Dalam kesempatan itu, Sudrajat juga menekankan bahwa sinergi KPU dan Bawaslu tidak hanya berhenti pada aspek teknis penyelenggaraan dan pengawasan, melainkan juga harus diperluas ke ranah partisipasi masyarakat. Menurutnya, “Drajat juga meminta KPU dan Bawaslu harus rajin merangkul publik serta bekerja sama dengan stakeholder terkait. Hakikat dalam penyelenggaraan pemilu adalah partisipasi, sehingga upaya meningkatkan partisipasi masyarakat adalah tugas utama bagi KPU maupun Bawaslu pasca pelaksanaan Pemilu dan Pemilihan.” Hal ini menunjukkan bahwa legitimasi pemilu tidak hanya terletak pada proses teknis yang sesuai aturan, tetapi juga pada seberapa besar keterlibatan masyarakat dalam menggunakan hak pilihnya.
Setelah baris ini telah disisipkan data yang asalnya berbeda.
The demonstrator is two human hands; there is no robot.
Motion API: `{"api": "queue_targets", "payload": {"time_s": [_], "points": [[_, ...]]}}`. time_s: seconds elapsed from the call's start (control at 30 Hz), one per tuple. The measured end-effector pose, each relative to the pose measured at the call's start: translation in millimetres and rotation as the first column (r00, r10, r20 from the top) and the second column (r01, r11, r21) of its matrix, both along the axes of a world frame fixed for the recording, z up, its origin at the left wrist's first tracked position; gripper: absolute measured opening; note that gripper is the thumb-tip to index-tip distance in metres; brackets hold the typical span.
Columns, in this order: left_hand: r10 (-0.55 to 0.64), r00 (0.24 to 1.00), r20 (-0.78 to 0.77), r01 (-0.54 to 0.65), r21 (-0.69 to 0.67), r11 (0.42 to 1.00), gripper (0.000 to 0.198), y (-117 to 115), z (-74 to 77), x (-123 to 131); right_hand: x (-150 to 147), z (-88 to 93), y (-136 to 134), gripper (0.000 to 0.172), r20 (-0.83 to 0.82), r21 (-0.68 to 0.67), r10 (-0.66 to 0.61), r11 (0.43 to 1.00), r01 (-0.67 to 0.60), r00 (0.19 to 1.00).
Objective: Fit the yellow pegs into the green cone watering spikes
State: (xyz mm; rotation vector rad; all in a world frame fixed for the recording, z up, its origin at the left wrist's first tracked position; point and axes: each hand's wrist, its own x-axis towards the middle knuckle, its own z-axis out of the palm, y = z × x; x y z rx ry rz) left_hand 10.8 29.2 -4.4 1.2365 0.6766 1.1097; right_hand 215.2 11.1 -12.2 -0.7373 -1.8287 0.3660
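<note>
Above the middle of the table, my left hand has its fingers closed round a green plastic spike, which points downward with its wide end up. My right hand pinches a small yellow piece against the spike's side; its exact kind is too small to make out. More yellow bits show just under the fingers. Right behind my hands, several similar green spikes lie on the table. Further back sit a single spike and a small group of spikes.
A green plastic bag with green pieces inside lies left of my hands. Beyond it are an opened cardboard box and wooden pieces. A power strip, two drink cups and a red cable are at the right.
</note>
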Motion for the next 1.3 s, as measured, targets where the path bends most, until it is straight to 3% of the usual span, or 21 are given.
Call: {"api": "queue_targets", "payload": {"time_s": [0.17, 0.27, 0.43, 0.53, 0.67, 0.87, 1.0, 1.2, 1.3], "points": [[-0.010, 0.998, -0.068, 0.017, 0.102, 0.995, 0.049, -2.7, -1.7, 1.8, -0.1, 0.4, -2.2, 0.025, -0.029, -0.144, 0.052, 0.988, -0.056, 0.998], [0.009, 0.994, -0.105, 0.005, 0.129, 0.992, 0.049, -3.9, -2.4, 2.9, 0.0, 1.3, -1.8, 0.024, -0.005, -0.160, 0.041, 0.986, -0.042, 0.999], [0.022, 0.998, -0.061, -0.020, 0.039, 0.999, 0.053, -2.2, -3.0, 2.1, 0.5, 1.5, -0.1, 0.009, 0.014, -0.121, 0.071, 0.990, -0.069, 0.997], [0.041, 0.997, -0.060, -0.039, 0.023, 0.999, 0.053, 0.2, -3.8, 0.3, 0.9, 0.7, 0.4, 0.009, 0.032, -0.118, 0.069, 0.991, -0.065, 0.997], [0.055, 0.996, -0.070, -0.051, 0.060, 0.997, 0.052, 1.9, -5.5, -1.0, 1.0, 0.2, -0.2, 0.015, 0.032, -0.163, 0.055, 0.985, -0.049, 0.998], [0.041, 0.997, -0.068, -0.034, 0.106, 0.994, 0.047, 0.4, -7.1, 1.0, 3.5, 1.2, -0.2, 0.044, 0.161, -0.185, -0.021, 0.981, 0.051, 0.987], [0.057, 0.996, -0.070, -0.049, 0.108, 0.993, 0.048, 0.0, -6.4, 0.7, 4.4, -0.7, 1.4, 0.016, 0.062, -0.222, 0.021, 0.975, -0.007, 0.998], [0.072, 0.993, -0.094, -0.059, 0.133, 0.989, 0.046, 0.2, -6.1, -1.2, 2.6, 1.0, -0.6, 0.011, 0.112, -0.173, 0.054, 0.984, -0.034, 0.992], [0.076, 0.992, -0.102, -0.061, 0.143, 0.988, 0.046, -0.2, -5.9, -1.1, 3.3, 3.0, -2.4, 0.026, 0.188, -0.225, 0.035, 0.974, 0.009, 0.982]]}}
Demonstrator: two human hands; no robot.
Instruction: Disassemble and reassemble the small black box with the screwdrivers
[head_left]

Tanpa partisipasi aktif masyarakat, pemilu tidak akan bermakna sebagai sarana kedaulatan rakyat. Oleh sebab itu, peran stakeholder lain seperti partai politik, organisasi masyarakat, media, hingga lembaga pendidikan juga menjadi bagian yang harus dirangkul bersama.
Sudrajat menekankan perlunya evaluasi menyeluruh setelah setiap pelaksanaan pemilu dan pemilihan. Evaluasi ini bukan sekadar formalitas, tetapi menjadi instrumen penting untuk melihat kelemahan, hambatan, maupun praktik baik yang bisa dijadikan pelajaran. Ia menegaskan, “Selain itu, Drajat juga mengingatkan pentingnya penyelenggara pemilu melakukan evaluasi pemilu dan pemilihan, kemudian dapat disampaikan kepada pemimpin negara dan pembentuk undang-undang apabila diperlukan perubahan. Hal ini bertujuan untuk menciptakan pemilu yang lebih berkualitas dan berintegritas.” Evaluasi inilah yang akan menjadi dasar pembuat kebijakan dalam melakukan pembaruan regulasi atau perbaikan sistem, sehingga pemilu di masa depan dapat berjalan lebih baik dan mampu menjawab kebutuhan demokrasi modern.
Sinergi KPU dan Bawaslu tidak hanya soal kerja sama kelembagaan, melainkan sebuah kebutuhan mendasar demi terciptanya pemilu yang dipercaya rakyat. Tanpa sinergi, pengawasan menjadi lemah, partisipasi publik menurun, dan legitimasi pemilu dipertaruhkan. Oleh karena itu, komitmen yang disampaikan dalam forum Bawaslu Purworejo ini menjadi pijakan penting untuk memperkuat sistem demokrasi Indonesia ke depan.